Weight Loss transformation

The most obvious way to lose weight is to reduce the number of calories you eat. But it’s not the only way.

The number of calories you burn on any given day is dependent on several factors, including your height, weight, sex, and activity level. The National Heart, Lung, and Blood Institute advises that women get at least 1,000 calories per day and men get at least 1,200 calories per day for effective weight loss.

Somewhat counterintuitively, research shows that eating less does not automatically lead to a reduction in calorie intake. In fact, one 2011 study showed that when food intake was controlled for, people who ate breakfast actually consumed more calories than those who skipped it.

Obesity is becoming a serious issue, especially in America. According to the article about the world’s top countries, The USA is ranked 9th on Forbes.com which was released in the year 2020 according to Yahoo Finance and shows that around 74% of people over the age of 15 in the United States are considered overweight. This gives the USA one of the highest rates of obesity in the world, according to an international survey. 1 out of 4 United State citizens reaches their maximum potential and are below their recommended weight (18.5). Although we will expatiate more on these figures, the actual fact is that most people do not have a healthy health practice that should promote active health.

This lack of proper attention to taking healthy precautions like eating the right type of food, following the right health and fitness tips, feeding on the right diet, and obeying all other aspects of health rules are the major cause of these negative statistics.

Weight gain does not happen to everyone but as many as 25% of women have experienced weight gain after menopause. Most weight gained happens with the belly region, hips, and thighs.
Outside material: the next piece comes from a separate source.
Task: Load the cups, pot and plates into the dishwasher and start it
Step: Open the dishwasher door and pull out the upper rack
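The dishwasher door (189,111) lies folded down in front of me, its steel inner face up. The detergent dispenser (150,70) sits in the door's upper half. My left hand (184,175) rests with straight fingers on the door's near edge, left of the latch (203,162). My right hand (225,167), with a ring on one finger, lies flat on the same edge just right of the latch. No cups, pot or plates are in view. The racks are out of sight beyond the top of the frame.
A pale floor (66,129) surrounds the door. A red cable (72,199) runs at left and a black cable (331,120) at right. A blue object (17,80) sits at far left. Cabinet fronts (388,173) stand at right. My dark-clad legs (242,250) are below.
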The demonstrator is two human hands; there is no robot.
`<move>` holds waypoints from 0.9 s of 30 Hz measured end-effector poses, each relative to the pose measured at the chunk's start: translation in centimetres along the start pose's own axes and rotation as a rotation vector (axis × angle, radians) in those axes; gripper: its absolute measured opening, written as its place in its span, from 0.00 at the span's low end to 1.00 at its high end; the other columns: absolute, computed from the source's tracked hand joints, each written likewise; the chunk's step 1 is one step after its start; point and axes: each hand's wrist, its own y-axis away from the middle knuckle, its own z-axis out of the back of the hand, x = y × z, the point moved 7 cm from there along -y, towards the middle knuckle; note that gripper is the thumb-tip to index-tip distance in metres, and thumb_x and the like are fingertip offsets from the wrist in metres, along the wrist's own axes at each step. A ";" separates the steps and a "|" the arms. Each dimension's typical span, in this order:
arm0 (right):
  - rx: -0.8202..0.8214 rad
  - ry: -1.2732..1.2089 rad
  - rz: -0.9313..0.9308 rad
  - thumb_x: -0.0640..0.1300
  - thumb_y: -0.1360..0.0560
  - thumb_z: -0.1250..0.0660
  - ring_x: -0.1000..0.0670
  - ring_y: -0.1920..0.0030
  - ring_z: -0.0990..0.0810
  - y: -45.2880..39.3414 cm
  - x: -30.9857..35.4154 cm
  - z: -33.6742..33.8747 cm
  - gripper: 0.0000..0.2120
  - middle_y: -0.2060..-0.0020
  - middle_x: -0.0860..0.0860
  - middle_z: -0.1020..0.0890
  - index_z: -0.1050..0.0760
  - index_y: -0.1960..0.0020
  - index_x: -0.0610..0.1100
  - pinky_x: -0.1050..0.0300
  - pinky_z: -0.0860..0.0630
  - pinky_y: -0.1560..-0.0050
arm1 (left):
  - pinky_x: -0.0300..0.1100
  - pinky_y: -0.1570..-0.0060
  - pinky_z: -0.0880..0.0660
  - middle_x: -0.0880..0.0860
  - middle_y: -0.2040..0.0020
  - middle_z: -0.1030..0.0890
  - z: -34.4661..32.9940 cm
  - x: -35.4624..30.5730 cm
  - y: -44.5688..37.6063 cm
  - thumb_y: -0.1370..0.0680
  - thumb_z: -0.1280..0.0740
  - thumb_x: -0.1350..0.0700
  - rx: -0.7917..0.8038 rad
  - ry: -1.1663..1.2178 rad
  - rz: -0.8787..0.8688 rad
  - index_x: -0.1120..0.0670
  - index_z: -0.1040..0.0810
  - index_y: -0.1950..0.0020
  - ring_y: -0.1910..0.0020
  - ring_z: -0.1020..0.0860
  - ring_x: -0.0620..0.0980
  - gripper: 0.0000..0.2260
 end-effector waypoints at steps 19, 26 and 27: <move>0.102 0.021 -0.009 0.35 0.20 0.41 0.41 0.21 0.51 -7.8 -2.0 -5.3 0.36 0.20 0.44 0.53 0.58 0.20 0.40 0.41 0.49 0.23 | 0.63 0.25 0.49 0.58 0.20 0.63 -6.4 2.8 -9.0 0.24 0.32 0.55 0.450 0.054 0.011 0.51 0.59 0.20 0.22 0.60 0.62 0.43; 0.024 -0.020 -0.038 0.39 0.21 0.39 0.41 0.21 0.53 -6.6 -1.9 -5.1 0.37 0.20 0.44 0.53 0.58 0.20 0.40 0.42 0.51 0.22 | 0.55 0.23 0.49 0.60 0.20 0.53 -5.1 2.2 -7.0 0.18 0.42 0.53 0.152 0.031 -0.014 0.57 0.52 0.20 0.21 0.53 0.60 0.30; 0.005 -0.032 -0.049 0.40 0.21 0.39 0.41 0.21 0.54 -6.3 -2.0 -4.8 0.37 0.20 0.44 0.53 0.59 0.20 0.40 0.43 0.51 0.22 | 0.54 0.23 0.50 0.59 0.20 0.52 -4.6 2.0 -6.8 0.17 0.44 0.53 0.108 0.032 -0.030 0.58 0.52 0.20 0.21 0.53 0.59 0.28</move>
Healthy weight gain is not an easy task to achieve for women. There are many factors that are responsible for causing weight gain in women. The most common cause of obesity or overweight in women is their eating habits. After pregnancy, women usually gained around seven pounds that they could not shed off easily by dieting or exercising.

Other causes include:

  • Lifestyle: Women with a sedentary lifestyle add more fat to the body which leads to obesity. Women who do zero physical activities and spend all day sitting at home or office may gain more weight than those who lead an active life.
  • Hormonal Imbalance: Many women who are approaching menopause or have reached there often gain weight due to hormonal imbalance in the body. Estrogen levels decrease and progesterone levels increase after menopause which causes weight gain in women.
  • Genetic: Hereditary also plays a role in gaining weight. Women who have a family history of overweight problems tend to gain more weight than others when they eat the same amount of food as others. It may be that their metabolism rate is slower than others so they can’t burn fats more quickly than others.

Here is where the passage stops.